DATA EXTRACTS section start
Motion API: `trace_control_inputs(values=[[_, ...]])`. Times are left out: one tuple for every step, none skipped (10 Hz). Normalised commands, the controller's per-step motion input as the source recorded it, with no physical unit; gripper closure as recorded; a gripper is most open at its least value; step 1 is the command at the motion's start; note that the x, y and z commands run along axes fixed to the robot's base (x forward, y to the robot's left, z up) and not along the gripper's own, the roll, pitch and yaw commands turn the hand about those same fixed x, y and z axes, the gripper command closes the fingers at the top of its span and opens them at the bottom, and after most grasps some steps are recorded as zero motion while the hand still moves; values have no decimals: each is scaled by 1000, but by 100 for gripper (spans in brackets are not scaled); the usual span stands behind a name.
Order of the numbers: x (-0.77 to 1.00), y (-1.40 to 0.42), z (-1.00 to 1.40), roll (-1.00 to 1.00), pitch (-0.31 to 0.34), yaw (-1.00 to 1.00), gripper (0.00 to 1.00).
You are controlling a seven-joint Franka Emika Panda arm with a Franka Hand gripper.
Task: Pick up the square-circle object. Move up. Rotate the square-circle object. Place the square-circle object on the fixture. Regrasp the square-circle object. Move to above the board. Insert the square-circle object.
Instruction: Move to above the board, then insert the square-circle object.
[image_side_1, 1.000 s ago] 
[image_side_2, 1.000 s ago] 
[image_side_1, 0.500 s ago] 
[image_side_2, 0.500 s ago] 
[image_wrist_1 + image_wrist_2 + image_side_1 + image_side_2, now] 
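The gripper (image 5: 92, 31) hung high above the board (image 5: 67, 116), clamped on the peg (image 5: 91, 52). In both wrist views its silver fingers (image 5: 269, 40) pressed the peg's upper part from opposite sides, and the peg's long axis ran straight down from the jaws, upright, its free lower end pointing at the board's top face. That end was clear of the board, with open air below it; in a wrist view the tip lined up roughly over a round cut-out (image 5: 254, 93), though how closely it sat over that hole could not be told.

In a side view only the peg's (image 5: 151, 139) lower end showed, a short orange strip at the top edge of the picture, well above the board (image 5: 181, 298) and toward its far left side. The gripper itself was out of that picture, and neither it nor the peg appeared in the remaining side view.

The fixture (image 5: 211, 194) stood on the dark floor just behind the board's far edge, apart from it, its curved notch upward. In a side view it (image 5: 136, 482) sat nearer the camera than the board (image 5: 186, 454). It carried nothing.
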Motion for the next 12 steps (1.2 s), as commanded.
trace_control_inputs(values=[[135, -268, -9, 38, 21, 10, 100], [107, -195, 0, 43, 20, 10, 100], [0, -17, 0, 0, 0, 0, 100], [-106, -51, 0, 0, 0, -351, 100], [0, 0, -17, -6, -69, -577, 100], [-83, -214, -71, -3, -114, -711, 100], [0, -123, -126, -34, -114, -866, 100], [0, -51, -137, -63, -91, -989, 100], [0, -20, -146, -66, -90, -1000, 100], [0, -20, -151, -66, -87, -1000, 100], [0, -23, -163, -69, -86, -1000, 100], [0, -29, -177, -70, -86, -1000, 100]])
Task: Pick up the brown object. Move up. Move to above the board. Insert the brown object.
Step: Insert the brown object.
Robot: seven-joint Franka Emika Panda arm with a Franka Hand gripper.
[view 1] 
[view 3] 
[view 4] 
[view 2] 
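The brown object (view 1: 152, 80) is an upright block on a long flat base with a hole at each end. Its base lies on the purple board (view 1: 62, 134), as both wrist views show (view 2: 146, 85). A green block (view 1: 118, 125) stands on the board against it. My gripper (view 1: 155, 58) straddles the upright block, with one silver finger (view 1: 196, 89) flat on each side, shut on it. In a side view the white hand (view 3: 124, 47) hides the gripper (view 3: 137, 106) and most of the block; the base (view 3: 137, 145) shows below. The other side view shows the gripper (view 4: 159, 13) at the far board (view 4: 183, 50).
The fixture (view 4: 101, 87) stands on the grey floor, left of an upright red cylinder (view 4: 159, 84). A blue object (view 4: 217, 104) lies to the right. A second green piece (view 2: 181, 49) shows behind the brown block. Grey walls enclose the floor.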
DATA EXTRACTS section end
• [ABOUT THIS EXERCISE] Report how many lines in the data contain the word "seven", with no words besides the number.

• [ANSWER TO THE PROBLEM] 2